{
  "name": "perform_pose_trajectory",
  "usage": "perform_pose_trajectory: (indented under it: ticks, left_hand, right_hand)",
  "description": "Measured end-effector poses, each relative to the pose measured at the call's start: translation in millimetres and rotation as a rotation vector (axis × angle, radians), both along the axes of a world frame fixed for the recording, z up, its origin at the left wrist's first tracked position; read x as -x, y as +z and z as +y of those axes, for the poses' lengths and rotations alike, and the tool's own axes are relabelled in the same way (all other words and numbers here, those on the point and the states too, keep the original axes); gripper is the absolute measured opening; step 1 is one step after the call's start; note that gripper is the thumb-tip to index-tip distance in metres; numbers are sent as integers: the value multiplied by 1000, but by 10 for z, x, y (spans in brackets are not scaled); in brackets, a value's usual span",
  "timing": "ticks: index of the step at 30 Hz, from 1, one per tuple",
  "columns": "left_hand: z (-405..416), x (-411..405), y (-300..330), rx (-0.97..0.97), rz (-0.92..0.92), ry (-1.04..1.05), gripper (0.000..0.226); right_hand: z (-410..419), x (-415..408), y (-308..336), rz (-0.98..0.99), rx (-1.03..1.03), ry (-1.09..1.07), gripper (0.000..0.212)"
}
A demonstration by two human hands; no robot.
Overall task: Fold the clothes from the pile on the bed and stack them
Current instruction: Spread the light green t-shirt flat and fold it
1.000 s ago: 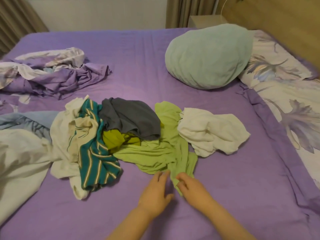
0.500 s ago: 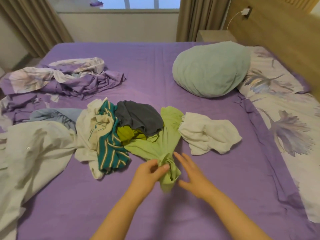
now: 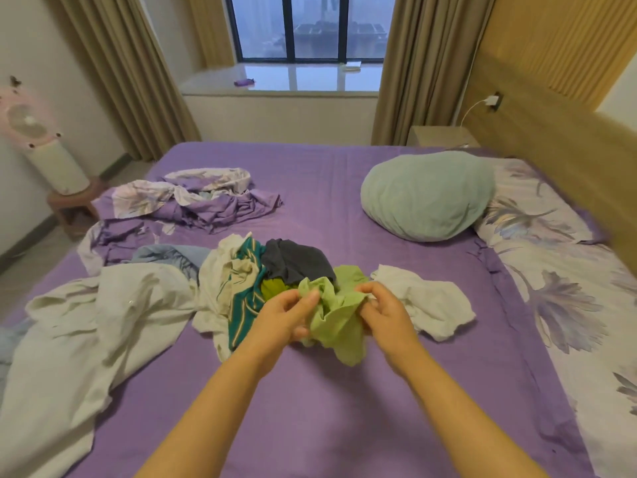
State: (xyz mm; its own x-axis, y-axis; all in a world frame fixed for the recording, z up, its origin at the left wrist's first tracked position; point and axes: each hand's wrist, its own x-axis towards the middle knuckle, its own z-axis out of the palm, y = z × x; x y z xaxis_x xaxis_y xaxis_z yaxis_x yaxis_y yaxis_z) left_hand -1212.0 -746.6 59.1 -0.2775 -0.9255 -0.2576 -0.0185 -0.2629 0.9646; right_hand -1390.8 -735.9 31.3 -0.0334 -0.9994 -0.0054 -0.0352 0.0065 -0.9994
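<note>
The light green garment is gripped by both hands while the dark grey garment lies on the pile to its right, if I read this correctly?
Not quite. In the head view both hands, left hand and right hand, do grip the light green garment, but the dark grey garment lies behind it and to its left; a white garment lies to its right.

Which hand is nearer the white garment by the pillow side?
Right. The right hand holds the green garment right beside the white garment, overlapping its near edge. The left hand grips the green garment's other side, farther off.
</note>
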Motion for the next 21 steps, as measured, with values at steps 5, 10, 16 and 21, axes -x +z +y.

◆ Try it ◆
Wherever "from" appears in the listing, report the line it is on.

◆ Written answer ◆
  "timing": "ticks: index of the step at 30 Hz, from 1, one per tuple",
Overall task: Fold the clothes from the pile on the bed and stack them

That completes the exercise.